I did however notice a few gotcha's:
1) Use _mm_set_X(a,b,c,d) sparingly.
GCC tends to use a "movss" combined with "pshuf" if a = b = c = d, and a combination of "mov" + unpack if they are not. If you are using contants, write them an an aligned variable and use _mm_load_X(ptr) instead, that has a much shorter dependency chain.
The only case where I found _mm_set to be faster was to transfer lookup values to xmm registers.

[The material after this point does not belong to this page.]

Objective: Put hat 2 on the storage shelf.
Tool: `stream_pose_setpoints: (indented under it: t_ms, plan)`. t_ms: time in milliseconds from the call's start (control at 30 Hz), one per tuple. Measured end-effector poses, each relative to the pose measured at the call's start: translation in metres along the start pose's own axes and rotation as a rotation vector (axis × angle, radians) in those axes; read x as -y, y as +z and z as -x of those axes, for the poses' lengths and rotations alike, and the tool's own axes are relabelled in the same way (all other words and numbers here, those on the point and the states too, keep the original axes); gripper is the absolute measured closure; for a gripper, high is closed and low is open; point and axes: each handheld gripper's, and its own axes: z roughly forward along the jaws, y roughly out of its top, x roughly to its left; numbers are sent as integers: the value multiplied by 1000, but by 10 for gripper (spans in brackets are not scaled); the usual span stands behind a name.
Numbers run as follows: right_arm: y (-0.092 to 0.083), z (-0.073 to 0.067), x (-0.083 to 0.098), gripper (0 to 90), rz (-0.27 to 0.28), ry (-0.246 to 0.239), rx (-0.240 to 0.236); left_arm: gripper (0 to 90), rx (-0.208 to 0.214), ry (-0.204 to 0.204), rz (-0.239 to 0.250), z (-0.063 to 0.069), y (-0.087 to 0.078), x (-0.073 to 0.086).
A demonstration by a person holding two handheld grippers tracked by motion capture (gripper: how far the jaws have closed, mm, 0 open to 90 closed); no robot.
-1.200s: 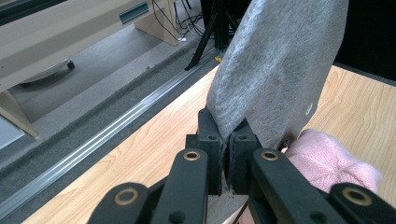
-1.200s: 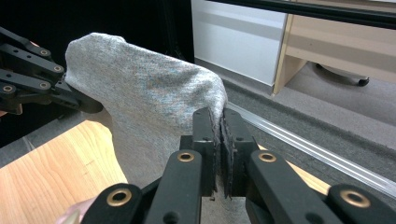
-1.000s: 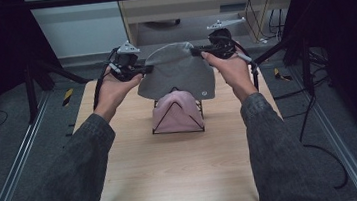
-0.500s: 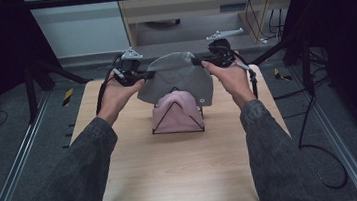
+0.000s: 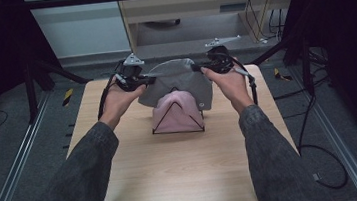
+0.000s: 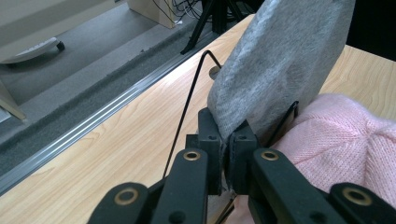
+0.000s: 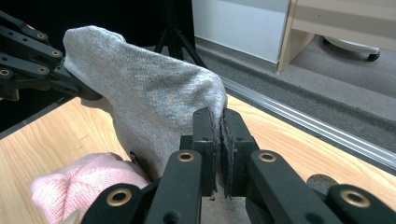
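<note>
Both grippers [image 5: 146, 79] [image 5: 198, 68] pinch a soft grey knit hat [image 5: 177, 83], stretched above a pink hat [image 5: 175, 111].

This looks like a lab or recording studio. A bare wooden table [image 5: 175, 181] stands on grey carpet [image 5: 14, 133] between metal floor rails [image 5: 6, 199], with black stands [image 5: 33, 80], loose cables [image 5: 324, 165] and plain cabinets [image 5: 207, 7] behind.
</note>
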Motion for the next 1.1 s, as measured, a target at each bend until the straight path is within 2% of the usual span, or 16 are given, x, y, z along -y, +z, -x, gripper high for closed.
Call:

2) GCC intrinsics on i386.
A rather silly thing about intrinsics in GCC is that they require the "-msse2" switch to be present when compiling on i386 machines. The problem with this is that this switch also allows GCC to emit SSE2 code from ordinary C code, which will obviously crash on non SSE2 capable machines. My good friend Anders suggested that we should put the SSE2 code in a separate C-file and link them together. While this workaround should be able to do it, it seems quite silly that you cannot do runtime detection of SSE2, and just go from there.
3) Debugging intrinsics
Coming from Visual Studio, debugging in GDB is a real pain in the ***. Futhermore it's support for intrinsics, or any assembler for that matter, is virtually non-existing. Breakpoints on intrinsics are largely ignored, you get no intrinsic name -> register map, etc. I had to re-sort to using printf's most of the time, though that was actually quite a bit easier in intrinsics, compared to inline assembler.
The generated 64 bit code looks quite nice, with good instruction pairing - the irony being that the only processor that doesn't operate out-of-order is the Intel Atom, which doesn't run 64 bit code.
Other than that, the 32 bit SSE2 code obviously look hideous, with frequent overflows to the stack, but to be honest the code wasn't designed for 8 XMM registers, so that's to be expected.
In the end, the assembler ended up at about twice the speed of regular C-kode - the rest is probably mostly because of the large number of table lookups, that doesn't get faster by doing SSE. I can't really see how I could have done this assembler in this time without intrinsics, because the sheer complexity.